Max lives with his grandparents in a residential home for refugees in Germany. When his grandmother—a terrifying, stubborn matriarch and a former Russian primadonna—moved them from the Motherland it was in search of a better life. But she is not at all pleased with how things are run in Germany: the doctors and teachers are incompetent, the food is toxic, and the Germans are generally untrustworthy.
His grandmother has been telling Max that he is an incompetent, clueless weakling since he was a child and she’d spend the day sitting in the back of his classroom to be sure he came to no harm. While he may be a dolt in his grandmother's eyes, Max is bright enough to notice that his stoic and taciturn grandfather has fallen hopelessly in love with their neighbor, Nina. When a child is born to Nina that is the spitting image of Max’s grandfather, things come to a hilarious if dramatic head. Everybody will have to learn to defend themselves from Max’s all-powerful grandmother.
Alina Bronsky writes of family dysfunction and machinations with a droll and biting humor, a tremendous ear for dialog, and a generous heart that is forgiving of human weakness. While Max’s grandmother recalls the outrageously nasty Rosa from Bronsky’s best-selling book, The Hottest Dishes of the Tartar Cuisine, this is a more tender and moving family portrait. Here the best-selling and internationally renowned author, while never abandoning her trademark and razor-sharp wit, tells a family story through a young boy’s eyes. Max, over the course of the story, will appreciate that people’s questionable behaviour may often be motivated by sadness.

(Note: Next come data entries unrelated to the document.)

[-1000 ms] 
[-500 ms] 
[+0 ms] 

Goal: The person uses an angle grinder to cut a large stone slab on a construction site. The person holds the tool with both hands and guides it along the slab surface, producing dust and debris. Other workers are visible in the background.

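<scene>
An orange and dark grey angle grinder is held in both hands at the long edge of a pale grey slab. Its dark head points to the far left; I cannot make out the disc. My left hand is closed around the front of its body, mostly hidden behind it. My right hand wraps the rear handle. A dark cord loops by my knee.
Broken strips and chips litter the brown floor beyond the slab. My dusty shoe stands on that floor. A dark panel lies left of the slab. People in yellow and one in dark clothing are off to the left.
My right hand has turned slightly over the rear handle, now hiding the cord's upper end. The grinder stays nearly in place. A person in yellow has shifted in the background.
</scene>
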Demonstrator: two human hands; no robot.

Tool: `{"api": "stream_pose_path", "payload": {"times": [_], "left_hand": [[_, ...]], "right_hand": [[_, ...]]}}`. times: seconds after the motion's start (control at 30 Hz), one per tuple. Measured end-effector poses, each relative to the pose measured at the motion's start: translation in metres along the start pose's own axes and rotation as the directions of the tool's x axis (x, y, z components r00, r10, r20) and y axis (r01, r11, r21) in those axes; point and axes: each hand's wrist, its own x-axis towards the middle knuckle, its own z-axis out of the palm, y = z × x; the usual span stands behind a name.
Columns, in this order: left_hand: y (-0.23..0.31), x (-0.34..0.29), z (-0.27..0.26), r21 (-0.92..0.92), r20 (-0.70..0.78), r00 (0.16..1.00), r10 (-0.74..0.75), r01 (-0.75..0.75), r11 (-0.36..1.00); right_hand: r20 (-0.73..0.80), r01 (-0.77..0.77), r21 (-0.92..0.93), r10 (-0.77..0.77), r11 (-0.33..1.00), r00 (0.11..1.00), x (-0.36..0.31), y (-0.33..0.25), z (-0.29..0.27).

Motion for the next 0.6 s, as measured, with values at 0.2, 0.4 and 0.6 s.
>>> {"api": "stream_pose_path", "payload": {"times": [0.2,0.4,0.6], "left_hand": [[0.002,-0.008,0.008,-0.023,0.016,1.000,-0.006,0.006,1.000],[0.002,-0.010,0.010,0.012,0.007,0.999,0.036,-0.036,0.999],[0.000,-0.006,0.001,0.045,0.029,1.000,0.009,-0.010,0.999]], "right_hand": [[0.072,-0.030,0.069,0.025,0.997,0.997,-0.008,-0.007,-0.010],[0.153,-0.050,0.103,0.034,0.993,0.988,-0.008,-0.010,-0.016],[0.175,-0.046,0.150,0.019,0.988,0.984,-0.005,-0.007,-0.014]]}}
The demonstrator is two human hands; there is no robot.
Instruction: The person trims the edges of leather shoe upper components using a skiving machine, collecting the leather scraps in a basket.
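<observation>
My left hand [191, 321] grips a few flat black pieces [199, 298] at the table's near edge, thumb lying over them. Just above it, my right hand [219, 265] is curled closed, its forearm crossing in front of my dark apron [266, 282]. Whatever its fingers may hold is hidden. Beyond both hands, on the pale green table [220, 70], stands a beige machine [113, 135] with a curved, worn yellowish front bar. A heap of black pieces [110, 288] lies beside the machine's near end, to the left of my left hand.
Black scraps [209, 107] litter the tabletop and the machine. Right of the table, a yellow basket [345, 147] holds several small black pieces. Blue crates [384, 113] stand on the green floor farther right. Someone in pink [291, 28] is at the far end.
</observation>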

“Irony, subtle humor, fascinating characters. A book that, after you finish it, you immediately want to start to read again.”—Stuttgarter Zeitung
“Uplifting, surprising, spot on.”—NDR Radio
Alina Bronsky
The Daily Beast calls Alina Bronsky "an exciting new voice in the literary world." Bronsky is the author of Broken Glass Park and The Hottest Dishes of the Tartar Cuisine, which was named a Publishers Weekly Best Book of the Year. Born in Yekaterinburg, an industrial town at the foot of the Ural Mountains in central Russia, Bronsky now lives in Berlin.